それでも彼女は追ってくる。追ってきて、私の逃げようとする先々に弾丸を撃ち込むのだ。
身を貫く弾丸じゃなくとも、rulerの狙撃は的確に私の心をえぐった。
何度も、何度も、北米最強のスナイパーは外す。
確実に殺されると思った明確な隙でさえ。彼女は私を殺さない。
左足を貫き『もっと醜態を晒せ』と、逃げの一手を強要されるのだ。
お前は気持ちの悪い偽物だと、耳元でそうつぶやかれたような気がした。
私は紛い物。
兄さんみたいな本物じゃない。
現実では、同級生に陰湿ないじめを受けるような日陰者で、学歴社会を生き残ることもできない弱者。
弱い自分を変えたくて、情けない自分を変えたくて。
偽物の自分を作り上げた。
私は最強の弟なんだと、血がつながっているんだと、そう思えば地獄のような日々も幾分かマシになった。
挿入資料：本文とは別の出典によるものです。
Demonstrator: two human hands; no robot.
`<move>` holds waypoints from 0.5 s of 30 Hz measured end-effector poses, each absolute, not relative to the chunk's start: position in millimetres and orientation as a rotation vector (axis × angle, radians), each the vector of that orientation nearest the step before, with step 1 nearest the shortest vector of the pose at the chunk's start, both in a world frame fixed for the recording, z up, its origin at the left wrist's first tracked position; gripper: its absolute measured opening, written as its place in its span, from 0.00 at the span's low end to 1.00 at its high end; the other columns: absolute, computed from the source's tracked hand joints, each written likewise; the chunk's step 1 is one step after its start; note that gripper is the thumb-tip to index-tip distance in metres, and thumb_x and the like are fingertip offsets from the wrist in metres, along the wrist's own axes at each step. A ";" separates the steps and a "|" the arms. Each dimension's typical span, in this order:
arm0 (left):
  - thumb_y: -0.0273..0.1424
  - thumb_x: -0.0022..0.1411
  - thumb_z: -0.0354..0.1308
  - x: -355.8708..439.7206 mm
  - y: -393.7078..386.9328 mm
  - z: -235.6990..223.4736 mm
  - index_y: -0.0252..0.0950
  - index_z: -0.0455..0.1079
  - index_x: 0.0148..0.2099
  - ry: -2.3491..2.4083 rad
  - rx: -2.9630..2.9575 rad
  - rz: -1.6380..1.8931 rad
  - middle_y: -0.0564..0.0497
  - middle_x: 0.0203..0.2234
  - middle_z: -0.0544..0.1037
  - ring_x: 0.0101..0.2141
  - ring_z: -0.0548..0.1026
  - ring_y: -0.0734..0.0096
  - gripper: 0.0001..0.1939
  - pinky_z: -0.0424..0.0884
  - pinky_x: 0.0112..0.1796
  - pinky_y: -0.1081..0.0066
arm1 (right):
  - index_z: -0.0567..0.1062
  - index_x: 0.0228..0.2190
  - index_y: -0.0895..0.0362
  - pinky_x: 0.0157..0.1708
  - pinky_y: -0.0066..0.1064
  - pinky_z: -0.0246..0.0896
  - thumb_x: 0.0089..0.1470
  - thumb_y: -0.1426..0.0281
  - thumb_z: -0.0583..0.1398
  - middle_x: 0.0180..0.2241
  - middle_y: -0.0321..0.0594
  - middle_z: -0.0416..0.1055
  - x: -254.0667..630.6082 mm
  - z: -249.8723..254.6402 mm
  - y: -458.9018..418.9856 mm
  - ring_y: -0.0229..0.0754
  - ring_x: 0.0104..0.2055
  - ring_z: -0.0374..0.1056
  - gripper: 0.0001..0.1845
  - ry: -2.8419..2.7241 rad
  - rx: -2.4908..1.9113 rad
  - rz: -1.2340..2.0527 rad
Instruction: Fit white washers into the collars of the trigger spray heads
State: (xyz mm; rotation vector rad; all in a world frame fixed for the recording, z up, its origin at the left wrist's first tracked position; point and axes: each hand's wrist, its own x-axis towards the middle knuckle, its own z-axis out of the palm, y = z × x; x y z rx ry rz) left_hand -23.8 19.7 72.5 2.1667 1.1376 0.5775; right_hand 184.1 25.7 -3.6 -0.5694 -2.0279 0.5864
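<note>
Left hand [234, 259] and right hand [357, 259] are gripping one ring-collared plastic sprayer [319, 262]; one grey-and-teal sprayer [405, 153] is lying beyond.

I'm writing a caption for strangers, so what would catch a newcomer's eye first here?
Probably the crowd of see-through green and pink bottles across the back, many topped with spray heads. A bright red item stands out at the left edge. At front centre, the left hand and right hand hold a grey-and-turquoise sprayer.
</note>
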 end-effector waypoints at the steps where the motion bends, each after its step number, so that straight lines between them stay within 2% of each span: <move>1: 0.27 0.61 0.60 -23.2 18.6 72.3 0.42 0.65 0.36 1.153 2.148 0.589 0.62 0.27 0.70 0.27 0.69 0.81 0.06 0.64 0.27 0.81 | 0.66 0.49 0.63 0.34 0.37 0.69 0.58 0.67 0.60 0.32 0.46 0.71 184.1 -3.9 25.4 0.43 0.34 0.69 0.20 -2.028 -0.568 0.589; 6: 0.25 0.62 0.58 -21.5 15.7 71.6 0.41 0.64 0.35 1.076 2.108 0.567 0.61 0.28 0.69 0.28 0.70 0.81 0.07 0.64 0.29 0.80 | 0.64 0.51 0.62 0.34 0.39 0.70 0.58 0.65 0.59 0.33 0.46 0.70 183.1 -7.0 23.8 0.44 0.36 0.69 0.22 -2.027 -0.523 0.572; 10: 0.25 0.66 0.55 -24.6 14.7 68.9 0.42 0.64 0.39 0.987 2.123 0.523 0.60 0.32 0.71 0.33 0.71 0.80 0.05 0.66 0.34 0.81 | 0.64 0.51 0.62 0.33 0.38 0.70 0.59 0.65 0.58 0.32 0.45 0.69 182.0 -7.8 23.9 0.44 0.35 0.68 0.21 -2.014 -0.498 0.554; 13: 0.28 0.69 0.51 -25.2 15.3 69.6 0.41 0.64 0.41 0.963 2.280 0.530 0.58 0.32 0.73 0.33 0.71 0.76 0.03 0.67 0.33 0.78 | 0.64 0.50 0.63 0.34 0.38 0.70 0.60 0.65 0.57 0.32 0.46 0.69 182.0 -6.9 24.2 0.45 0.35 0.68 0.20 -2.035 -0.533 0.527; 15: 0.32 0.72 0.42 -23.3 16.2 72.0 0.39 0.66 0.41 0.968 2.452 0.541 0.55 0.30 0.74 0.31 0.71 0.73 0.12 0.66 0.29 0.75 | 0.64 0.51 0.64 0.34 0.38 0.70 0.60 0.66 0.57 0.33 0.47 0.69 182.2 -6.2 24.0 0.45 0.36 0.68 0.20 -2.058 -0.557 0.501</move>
妄想の中に生きれば、じりじりと背中を焼く劣等感を、痛みを忘れることができた。
強くならなきゃ、強くなれなきゃ変われない。
誰にも負けないくらい強くなれば、兄さんに覚えててもらえる。強くておかしなやつを演じれば、兄さんに忘れられずにすむ。
弱くて惨めで虚構にまみれた紛い物。
「だけど……それでも、それでも……!」
分不相応にも、あこがれてしまったのだ。
モニターの先にいた最強に。
どんな逆境にいても、勇気と知略と計略で必ず勝ってしまう。
本物に。
「私はなるんだ……! Sintaroみたいな強い男に……ッ!」
折れそうな心を無理矢理奮い立たせて、銃を構える。
rulerは私をなめ切っている。その慢心を突くしか私に勝機はない。
無警戒に私の目の前に躍り出る北米最強のスナイパー。周りには隠れられる遮蔽物なんてない。
撃ち合える……!
期せずして到来した好機。望んでいた泥沼の近距離戦。すぐさま照準を合わせる。
兄さんの顔が、走馬灯のように脳内を駆ける。
diamond rulerを殺して……私が兄さんの隣に……!
「だめ、しね」
底冷えするくらい冷淡な声。
私の思考を読んだかのように、ボイスチャットをオンにしてdiamond rulerはそう呟いた。
ごりっ。
それと同時に、ヘッドセットから鈍い音が聞こえる。
「……超高速エイム……っ」
しばらくして、画面が暗転した。